Genèse de la démonstration d'un théorème.

 

 

geometrie10

 

Notre dernier problème, celui des spaghetti, a été l'occasion d'un échange intéressant au sujet des résultats trouvés. Cet échange s'étant fait principalement par mails, nous allons ci-dessous en présenter le déroulement, avec bien sûr l'accord des intervenants.

D'abord l'énoncé du résultat obtenu, le Théorème du Spaghetto:

Théorème: Soit un spaghetto brisé en n morceaux, les points de rupture étant répartis suivant une loi de probabilité uniforme sur toute la longueur du spaghetto. Alors la probabilité que ces n morceaux constituent les cotés d'un n-polygone est:  1-(n/(2ⁿ⁻¹)) 

Historique de l'obtention de ce puissant résultat.

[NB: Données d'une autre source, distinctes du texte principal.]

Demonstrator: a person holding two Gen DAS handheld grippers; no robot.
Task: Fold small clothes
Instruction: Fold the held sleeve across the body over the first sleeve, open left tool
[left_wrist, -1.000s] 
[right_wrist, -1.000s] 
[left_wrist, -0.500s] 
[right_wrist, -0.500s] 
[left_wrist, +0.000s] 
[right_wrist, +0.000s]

Les deux responsables du blog, Dominique Strazzabosco et Eric Zeltz, après avoir résolu le cas particulier du triangle (n=3), se frottèrent ensuite au cas n=4 et au cas général. Dominique en partant sur un calcul direct de la probabilité en jeu, mais n'ayant pu finaliser le cas général. Eric en partant sur une méthode élémentaire (par un arbre) mais n'arrivant pas au même résultat ((1/2)) obtenu par Strazza dans le cas du quadrilatère. Par contre Eric traita sans difficulté par sa méthode le cas général, avec un résultat qui était confirmé par le résultat obtenu tous les deux pour n=3 ((1/4)) et celui obtenu par lui pour n=4 avec la même démarche que dans le cas général.
Pour trancher, Eric fit appel à deux autres collègues (Stéphane Kirsch et Olivier Bertrand) et leur soumit le problème.


C'est l'échange mail qui en suivit que nous allons maintenant relater:

D'abord le premier apport de Stéphane:

Premier_apport_de_Stephane

qui suscita la réaction et confirmation suivante d'Olivier:

"Stéphane m'a devancé, et m’épargne de rédiger ma solution car je trouve les même résultats, et en faisant exactement comme lui !"

Peu après, Stéphane finalise son travail par l'apport suivant: 

suite_Stephane 

Ce à quoi Eric réagit de la manière suivante: 

"Merci pour ce joli résultat, Stéphane, mais effectivement, tu utilises l'artillerie lourde! Moi j'étais parti tout bêtement à partir d'un arbre, mais je n'avais pas obtenu ton résultat. J'ai du me tromper quelque part. Si ton résultat est juste (et je pense qu'il l'est) l'événement contraire (ne pas pouvoir faire un polygone) aurait pour probabilité n/2^(n-1) ce qui correspondrait à n branches de longueur n-1 et de proba 1/2 pour chaque arête de l'arbre. J'étais pas loin d'avoir cela, mais j'ai dû mal analyser quelque chose quelque part. Je reprendrais cela à tête reposée et quand j'aurai plus de temps."

 

 Olivier donne alors son grain de sel et propose une méthode certes moins technique que celle de Stéphane, mais loin d'être élémentaire. (C'est là-dessus que Strazza avait échoué).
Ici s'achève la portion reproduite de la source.